Burning Man has said it is “Impossible to say right now” if the flagship festival will go ahead this year.
After weeks of deliberation and uncertainty last year, the announcement Burning Man 2020 would not be going ahead due to ongoing concerns related to the coronavirus pandemic. Now, almost 12 months later, the team behind the Nevada festival have said it is “impossible” to say whether a 2021 edition of the festival would go ahead.
In a post via the Burning Man journal, the event’s Associate Director of Communications, Dominique Debucquoy-Dodley, said: “If it isn’t immediately and fundamentally obvious, let me make it clear as day: There is nothing we want more than to build Black Rock City side-by-side with you again. It’s the holy grail. It’s our north star. Putting up that bright orange trash fence, raising the Man, then watching the string of pearly white headlights drive (at 5 MPH please!) along Gate Road and into the heart of BRC to build the most inspiring place in the world.”
“Predictably, of course, it’s impossible to say right now if Black Rock City can happen in 2021,” he continued. “We want you to know we’re doing everything we can to be ready if the stars align. In fact, we’re trying to help the stars get there. In collaboration with other large-scale outdoor events in Nevada and our permitting agencies, our Government Affairs team is working behind the scenes to support the State of Nevada in their efforts to ensure safe and successful events in 2021.”
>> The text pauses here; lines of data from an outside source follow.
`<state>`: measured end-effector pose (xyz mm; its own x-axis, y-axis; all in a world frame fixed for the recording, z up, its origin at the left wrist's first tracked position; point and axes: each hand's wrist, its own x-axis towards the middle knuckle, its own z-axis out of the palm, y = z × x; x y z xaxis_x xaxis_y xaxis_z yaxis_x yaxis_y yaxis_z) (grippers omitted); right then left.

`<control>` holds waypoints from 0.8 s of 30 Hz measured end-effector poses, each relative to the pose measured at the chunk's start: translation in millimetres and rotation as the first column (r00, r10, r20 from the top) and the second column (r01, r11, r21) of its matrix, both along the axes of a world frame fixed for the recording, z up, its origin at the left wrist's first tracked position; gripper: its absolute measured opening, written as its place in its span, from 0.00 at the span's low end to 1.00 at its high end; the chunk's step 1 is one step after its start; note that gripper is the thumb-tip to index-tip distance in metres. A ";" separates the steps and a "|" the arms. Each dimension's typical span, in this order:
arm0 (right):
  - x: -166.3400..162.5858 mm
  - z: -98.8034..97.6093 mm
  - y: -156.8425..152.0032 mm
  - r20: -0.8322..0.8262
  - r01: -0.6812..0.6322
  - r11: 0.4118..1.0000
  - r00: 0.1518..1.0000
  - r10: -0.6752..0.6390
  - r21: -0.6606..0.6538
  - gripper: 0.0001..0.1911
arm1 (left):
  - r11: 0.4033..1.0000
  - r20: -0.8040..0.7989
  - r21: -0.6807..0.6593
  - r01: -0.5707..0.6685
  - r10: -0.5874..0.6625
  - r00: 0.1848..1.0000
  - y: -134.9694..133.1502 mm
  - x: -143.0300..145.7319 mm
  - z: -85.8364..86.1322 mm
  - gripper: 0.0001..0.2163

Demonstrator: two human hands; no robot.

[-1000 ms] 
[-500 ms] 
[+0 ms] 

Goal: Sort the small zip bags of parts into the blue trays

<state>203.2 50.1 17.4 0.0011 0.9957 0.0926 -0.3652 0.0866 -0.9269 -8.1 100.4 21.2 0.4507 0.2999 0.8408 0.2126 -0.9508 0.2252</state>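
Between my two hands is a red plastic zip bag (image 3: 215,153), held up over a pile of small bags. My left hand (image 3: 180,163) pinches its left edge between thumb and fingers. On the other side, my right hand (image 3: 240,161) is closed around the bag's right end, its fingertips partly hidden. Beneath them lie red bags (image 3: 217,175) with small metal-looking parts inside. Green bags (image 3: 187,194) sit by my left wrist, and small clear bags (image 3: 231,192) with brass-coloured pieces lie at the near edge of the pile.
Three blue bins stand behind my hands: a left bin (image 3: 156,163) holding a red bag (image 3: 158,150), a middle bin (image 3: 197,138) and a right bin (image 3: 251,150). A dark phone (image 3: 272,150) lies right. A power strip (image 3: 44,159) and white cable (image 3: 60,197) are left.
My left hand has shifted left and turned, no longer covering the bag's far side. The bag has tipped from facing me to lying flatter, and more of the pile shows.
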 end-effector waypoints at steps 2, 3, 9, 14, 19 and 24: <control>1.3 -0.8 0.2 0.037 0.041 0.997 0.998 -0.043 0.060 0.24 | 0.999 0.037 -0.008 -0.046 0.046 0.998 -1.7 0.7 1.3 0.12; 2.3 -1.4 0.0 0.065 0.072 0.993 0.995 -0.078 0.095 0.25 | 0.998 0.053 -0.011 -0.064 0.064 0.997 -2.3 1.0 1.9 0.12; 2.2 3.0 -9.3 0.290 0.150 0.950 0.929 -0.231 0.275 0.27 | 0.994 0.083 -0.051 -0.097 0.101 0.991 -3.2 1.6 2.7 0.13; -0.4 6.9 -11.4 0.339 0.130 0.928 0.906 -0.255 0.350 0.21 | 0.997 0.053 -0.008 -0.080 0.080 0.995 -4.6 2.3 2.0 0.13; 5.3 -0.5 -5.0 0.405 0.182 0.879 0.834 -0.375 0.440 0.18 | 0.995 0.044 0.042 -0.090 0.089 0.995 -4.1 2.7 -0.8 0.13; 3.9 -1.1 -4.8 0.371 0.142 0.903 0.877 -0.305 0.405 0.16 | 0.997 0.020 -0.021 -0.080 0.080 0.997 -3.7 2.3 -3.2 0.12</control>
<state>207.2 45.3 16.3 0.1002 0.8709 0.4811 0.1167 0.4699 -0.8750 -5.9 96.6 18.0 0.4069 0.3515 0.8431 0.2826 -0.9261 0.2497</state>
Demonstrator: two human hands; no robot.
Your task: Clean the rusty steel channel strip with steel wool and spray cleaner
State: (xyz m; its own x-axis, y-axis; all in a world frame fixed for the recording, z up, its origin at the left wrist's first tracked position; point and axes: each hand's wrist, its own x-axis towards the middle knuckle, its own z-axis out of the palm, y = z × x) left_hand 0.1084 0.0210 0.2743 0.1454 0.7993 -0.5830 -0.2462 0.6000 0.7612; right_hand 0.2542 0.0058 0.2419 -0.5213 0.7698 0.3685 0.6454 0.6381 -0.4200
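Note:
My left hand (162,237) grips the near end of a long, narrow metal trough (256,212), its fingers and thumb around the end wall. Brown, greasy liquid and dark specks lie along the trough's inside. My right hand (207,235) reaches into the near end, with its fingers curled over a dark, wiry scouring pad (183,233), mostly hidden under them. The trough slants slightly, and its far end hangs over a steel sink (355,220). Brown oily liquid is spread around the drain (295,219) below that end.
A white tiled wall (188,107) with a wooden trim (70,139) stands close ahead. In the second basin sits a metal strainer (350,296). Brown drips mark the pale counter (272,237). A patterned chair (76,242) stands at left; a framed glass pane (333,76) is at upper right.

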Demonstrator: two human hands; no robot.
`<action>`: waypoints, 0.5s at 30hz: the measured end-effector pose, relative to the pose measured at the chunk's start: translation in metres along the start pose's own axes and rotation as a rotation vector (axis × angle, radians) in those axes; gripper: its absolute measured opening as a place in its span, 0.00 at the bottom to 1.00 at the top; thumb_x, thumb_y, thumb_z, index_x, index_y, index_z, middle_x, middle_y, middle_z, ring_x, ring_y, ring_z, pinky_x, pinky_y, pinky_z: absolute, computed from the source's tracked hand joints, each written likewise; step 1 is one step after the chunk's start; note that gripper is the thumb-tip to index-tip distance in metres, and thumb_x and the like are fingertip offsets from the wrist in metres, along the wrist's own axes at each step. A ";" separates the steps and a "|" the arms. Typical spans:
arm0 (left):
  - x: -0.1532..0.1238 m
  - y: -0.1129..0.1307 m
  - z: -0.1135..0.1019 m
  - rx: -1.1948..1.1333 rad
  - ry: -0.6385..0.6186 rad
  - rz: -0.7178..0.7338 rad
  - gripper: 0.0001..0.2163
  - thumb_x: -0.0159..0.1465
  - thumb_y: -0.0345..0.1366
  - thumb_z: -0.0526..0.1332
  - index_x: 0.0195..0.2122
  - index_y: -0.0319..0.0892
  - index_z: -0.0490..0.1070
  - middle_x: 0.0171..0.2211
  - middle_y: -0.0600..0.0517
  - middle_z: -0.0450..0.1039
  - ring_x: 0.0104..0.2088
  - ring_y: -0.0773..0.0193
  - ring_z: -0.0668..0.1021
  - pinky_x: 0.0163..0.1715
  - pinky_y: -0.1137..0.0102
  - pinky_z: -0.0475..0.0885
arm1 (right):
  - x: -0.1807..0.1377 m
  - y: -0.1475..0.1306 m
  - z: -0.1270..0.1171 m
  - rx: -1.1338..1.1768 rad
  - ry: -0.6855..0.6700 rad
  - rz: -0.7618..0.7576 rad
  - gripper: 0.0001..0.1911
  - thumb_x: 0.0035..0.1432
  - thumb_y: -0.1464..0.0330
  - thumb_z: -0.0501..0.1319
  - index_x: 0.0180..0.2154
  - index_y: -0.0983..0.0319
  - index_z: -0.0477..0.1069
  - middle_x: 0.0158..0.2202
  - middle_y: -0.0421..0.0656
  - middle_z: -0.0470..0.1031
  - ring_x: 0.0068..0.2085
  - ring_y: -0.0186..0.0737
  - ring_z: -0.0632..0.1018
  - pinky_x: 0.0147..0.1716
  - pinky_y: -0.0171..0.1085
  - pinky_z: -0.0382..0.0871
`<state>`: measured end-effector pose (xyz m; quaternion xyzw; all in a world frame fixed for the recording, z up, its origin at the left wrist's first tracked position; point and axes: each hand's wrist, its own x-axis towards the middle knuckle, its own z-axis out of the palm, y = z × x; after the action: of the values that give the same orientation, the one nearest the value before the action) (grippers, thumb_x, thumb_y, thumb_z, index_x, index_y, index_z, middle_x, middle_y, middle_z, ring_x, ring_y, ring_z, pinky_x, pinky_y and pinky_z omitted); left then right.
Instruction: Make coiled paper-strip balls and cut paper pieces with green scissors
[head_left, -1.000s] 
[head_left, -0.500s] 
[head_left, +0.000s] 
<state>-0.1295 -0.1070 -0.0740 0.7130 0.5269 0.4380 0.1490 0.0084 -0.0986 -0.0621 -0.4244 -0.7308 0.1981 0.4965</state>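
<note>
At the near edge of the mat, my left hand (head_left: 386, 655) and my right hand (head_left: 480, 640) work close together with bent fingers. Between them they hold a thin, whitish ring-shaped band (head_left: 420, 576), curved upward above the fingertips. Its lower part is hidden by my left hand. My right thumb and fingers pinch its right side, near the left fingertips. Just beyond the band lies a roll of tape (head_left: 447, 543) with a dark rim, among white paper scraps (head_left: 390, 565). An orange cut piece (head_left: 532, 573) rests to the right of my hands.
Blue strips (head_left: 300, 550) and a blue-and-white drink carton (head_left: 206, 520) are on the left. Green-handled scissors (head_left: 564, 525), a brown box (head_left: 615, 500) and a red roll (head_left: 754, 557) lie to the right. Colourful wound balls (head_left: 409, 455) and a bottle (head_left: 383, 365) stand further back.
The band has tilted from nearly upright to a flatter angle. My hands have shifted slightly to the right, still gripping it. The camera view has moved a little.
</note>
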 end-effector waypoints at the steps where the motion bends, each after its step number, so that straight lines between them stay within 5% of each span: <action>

Debucquoy-Dodley also added that a COVID-19 task force were monitoring the changing situation each day, to help the event “move forward safely”.
Last year, an alternative, virtual event and was announced in the festival’s place: Dusty Multiverse.
In February 2020, Burning Man announced they would be moving forward with suing the U.S. federal government. The festival first filed the lawsuit against the Bureau of Land Management (BLM) back in December 2019, demanding that the goverment honor its appeals process in relation to costs that it imposes at the event. It equates to a total of $18 million in permit costs levied against the festival since 2015.